Wednesday, December 1, 2010

Turkey, Leaves, Temperature, Aleve, Tea.

Pallid turkeys are really weird.  So, this year, my dad and I basted ours with clarified butter and sage.  It was browned, but not brown; it looked like aged, stained wood; certainly not cherry, maybe an oak dresser from the 30s, maybe a maple wardrobe made by the Amish some time in the early nineties -- golden, browned, but in no way brown.  My aunt actually said, "Wow!" and stood still for a minute when she looked at it.

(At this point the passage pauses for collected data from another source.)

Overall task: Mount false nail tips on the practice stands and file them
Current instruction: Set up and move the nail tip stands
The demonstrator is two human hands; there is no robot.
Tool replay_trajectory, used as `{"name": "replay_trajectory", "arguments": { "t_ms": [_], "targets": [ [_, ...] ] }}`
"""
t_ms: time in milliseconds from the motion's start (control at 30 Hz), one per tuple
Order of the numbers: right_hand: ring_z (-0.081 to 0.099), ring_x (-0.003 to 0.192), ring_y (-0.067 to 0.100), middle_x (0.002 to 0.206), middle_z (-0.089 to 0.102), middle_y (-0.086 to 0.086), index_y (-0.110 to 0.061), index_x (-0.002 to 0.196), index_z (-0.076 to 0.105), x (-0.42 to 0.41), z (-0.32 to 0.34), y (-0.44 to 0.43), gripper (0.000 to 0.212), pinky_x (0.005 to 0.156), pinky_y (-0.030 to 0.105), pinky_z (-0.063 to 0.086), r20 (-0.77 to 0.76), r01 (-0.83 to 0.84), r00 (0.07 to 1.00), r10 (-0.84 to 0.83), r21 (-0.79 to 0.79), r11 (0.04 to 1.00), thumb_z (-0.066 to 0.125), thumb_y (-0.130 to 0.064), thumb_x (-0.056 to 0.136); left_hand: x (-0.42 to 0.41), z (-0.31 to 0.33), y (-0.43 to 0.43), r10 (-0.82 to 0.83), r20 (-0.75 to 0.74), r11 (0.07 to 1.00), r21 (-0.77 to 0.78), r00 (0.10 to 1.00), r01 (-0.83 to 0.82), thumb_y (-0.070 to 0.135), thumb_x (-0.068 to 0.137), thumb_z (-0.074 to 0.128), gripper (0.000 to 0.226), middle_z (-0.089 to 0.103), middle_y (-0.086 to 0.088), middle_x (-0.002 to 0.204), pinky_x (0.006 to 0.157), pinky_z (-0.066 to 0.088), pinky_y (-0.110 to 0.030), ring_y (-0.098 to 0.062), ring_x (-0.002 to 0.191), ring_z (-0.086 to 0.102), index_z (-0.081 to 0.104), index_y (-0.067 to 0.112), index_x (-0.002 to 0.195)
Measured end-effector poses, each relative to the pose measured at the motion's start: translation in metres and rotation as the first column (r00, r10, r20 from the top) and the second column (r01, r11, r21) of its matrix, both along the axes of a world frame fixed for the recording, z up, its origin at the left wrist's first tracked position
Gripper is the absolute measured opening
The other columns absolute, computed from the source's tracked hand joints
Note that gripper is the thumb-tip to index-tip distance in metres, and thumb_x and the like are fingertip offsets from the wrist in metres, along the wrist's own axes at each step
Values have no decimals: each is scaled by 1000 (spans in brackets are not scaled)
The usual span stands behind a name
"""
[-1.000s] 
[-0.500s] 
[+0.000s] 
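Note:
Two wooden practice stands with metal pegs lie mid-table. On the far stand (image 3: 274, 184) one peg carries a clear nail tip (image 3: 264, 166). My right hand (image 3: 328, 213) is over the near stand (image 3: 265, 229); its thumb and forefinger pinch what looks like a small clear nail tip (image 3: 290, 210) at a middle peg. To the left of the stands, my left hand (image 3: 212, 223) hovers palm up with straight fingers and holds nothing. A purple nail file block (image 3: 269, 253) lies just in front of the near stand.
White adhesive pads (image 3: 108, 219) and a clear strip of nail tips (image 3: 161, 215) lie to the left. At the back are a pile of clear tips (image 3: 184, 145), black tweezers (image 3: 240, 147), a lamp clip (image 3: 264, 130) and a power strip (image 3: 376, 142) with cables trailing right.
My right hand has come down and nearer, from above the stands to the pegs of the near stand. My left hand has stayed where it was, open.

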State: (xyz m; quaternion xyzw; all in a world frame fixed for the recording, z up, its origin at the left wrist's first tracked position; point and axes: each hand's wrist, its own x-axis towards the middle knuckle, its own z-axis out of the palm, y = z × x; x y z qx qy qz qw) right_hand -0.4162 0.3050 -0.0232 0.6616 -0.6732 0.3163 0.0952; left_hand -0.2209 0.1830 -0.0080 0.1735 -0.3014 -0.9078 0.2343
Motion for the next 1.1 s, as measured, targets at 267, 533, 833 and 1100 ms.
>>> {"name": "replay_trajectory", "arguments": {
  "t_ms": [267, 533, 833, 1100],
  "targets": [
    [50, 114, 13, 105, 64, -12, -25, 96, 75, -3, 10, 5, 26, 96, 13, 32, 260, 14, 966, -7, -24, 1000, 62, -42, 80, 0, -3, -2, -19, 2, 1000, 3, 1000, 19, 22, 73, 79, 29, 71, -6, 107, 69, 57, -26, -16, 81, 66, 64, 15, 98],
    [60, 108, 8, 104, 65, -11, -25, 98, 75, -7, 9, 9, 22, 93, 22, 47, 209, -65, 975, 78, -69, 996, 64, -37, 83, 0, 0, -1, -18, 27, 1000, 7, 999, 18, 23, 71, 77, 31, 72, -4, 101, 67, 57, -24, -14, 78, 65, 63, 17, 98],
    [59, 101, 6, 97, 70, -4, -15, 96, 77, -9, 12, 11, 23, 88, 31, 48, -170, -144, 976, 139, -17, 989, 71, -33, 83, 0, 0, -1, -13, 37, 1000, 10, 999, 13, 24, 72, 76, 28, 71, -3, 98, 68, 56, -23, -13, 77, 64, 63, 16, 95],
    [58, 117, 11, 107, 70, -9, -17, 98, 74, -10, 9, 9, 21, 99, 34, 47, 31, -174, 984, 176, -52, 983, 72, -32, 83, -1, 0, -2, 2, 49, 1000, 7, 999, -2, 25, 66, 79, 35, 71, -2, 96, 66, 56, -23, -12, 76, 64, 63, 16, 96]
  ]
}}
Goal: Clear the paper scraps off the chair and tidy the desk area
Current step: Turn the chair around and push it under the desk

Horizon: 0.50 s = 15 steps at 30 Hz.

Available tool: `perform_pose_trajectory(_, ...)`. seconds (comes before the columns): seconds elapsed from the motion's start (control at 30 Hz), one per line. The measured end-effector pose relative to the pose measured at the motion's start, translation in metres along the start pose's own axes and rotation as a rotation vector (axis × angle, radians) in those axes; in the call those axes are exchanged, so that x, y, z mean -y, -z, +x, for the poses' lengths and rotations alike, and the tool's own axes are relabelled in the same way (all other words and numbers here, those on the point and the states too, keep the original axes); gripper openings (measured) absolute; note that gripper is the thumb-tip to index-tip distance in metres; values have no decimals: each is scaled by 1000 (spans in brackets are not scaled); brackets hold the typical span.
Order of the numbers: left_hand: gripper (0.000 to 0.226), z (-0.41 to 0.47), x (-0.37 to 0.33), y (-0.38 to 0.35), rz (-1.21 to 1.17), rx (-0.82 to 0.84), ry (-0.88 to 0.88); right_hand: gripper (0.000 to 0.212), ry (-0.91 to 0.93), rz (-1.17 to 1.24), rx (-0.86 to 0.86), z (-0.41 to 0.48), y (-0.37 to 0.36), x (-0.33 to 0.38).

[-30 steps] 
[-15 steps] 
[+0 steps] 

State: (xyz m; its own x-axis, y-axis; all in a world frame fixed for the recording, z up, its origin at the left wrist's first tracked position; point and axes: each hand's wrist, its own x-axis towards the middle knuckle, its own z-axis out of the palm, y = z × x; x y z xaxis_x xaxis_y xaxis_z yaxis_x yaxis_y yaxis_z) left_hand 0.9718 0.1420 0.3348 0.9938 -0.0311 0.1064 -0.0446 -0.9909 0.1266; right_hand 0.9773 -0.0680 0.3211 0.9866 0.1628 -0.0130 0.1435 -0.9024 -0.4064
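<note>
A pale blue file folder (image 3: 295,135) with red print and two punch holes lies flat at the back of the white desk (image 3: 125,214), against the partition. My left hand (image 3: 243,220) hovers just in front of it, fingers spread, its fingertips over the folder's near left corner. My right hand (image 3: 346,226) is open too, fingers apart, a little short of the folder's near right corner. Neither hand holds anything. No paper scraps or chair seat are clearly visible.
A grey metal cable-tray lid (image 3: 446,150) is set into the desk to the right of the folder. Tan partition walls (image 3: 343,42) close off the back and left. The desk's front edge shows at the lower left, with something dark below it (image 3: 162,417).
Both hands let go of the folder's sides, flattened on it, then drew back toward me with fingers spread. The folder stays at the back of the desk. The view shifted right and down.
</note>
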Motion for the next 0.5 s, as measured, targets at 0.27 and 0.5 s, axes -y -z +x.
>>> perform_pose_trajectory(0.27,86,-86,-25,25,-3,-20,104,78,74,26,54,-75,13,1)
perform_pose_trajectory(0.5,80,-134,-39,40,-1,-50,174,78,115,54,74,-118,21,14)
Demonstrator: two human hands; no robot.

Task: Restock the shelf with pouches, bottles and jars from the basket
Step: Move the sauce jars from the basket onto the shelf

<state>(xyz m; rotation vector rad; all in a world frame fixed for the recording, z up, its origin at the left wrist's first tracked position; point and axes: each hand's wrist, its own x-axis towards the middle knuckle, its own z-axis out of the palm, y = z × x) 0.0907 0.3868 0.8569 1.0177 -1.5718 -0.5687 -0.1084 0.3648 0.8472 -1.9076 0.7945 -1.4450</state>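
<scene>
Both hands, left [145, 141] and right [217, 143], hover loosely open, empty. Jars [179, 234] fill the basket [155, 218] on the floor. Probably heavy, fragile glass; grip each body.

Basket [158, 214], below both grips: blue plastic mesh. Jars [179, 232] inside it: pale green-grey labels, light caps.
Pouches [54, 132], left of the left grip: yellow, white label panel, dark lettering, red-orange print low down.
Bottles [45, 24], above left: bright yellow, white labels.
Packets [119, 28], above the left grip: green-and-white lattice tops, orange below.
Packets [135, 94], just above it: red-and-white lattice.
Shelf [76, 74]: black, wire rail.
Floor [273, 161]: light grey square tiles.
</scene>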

It was a golden day.  I woke up to my Meme's voice in the kitchen; I thought I must be dreaming because it was 7:30 in the morning, but then her dog licked my face.  I think that, in cartoons, I have seen people leap out of bed so quickly the blankets swirl up in the air, and I think that happened on Thursday morning.  This is surprising because most of the night before I had been tossing a few back with some people I've known since elementary school.  Amazing.  Have you ever drunk tequila purchased for you by someone you played video games with in the third grade?  You should.  It's great.

Thursday was a golden day.  People filtered in all day long.  As the sun rose and then sunk, the occasional flurries of activity got more flurried.  The day lost its chill but kept its nip.  The trees that still had leaves were reddish, but most of them didn't, so the sky was everywhere, and everywhere blue.  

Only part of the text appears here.